The end-to-end approach nearly halves the gaze error under the most difficult D2 setting and is ~4x faster, validating the avoidance of per-face projection.

Ablation Study: RotConv and Keypoint Supervision¶

Configuration	Prc.↑	Rec.↑	Dist(cm)↓	Head pose(°)↓	Gaze(°)↓
w/o RotConv, w/o ldmks	0.9836	0.9927	3.486	5.010	12.14
RotConv only	0.9923	0.9934	3.422	4.150	11.14
RotConv + Face Ldmks	0.9888	0.9932	3.447	3.769	9.782
RotConv + Eye Ldmks	0.9936	0.9940	3.387	3.448	8.890
RotConv + Face & Eye Ldmks	0.9981	0.9933	3.390	3.411	8.945

Ablation Study: Dual-Res vs. Single-Res¶

Configuration	Gaze(°)↓	FPS↑	Note
Single (512)	16.50	20.49	Fast, but poor eye details
Single (1024)	8.945	13.30	Accurate but slow
Dual (512,1024)	8.968	16.23	Accuracy parity with 1024, +22% speed

Key Findings¶

Eye keypoint supervision is the most impactful component: Adding it to RotConv dropped error from 11.14° to 8.89°, outperforming face keypoints.
RotConv > DCN: Under D2 settings, RotConv (10.39°) outperformed Deformable Convolution (11.05°), proving explicit rotation modeling is superior for fisheye distortion.
Robust Generalization: Error rises modestly from standard split (8.945°) to cross-identity D1 (9.446°) and cross-scene D2 (10.39°); models trained on synthetic data show promising qualitative results on real fisheye images.

Highlights & Insights¶

Smart Resolution Division: Splitting gaze estimation into "low-res global for layout" and "high-res local for eye details" via masked cross-attention effectively eliminates redundant background computation. This trade-off can be applied to other tasks where targets are small but context-dependent.
Synthetic Data for Supervision: Precise pupil/eye-center labels are nearly impossible to get in reality. UE5/MetaHuman provides "naturally precise coordinates," making them a powerful, noise-free auxiliary supervision signal—a significant advantage of synthetic data beyond mere quantity.
Breaking Cumulative Error via End-to-End: By replacing the "detect-project-estimate" chain with a single network, the model avoids miss-detections from projection artifacts and minimizes error propagation, leading to substantial leads in both accuracy and speed.
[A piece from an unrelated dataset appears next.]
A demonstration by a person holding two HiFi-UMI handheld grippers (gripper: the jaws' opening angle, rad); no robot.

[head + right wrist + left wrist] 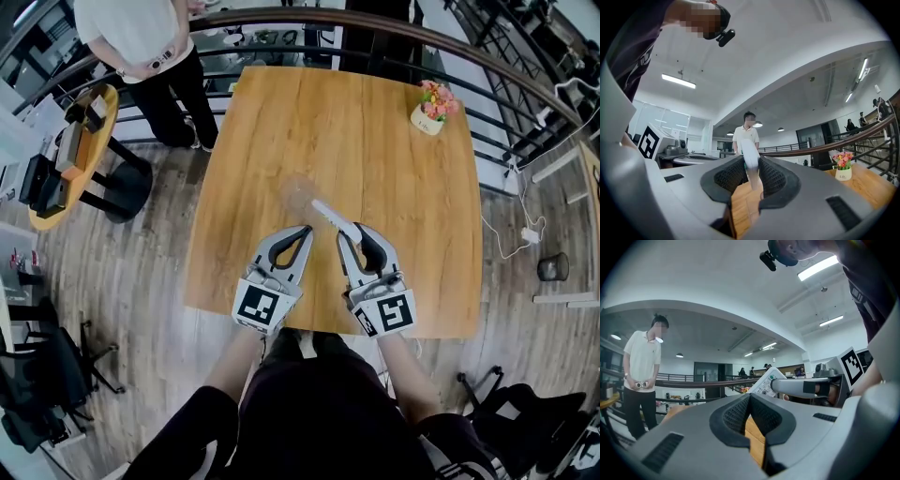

Limitations & Future Work¶

Performance degrades for extreme head poses or people far from the camera. The framework relies heavily on synthetic training; though it generalizes qualitatively, the domain gap remains to be quantified.
The dual-resolution fusion uses masks based on bounding boxes; detection errors directly pollute the fusion, as evidenced by the Adjusted Gaze Error metric.
Future directions: Incorporating real-world semi-supervised data, data augmentation for occlusion, and extending RotConv to continuous angular adaptation.

vs GAM360 [8]: GAM360 uses a multi-stage pipeline (detect \(\to\) project \(\to\) estimate), which is slow and prone to projection-induced failures. This work's end-to-end approach is faster and more accurate (D2 error 10.39° vs 18.96°).
vs GazeOnce [36]: Both are anchor-based multi-person gaze detectors, but GazeOnce targets perspective cameras. This work introduces RotConv, dual-res fusion, and a UE5 fisheye dataset specifically for 360° scenarios.
vs Fisheye Unwrapping [14,25]: Those methods unwrap fisheye images into multiple perspective views, introducing boundary artifacts. This work follows the "intrinsic compatibility" route, using rotation-equivariant convolutions directly on the fisheye domain.

Rating¶

Novelty: ⭐⭐⭐⭐ First end-to-end 360° multi-person gaze solution for upward fisheye cameras. Components are clever combinations of existing techniques for a specific problem.
Experimental Thoroughness: ⭐⭐⭐ Ablations are comprehensive, but lacks quantitative evaluation on real-world fisheye data with ground truth.
Writing Quality: ⭐⭐⭐⭐ Clear correspondence between motivation, challenges, and design.
Value: ⭐⭐⭐⭐ High deployment value for collaborative spaces and robotics; the dataset is a valuable contribution to the field.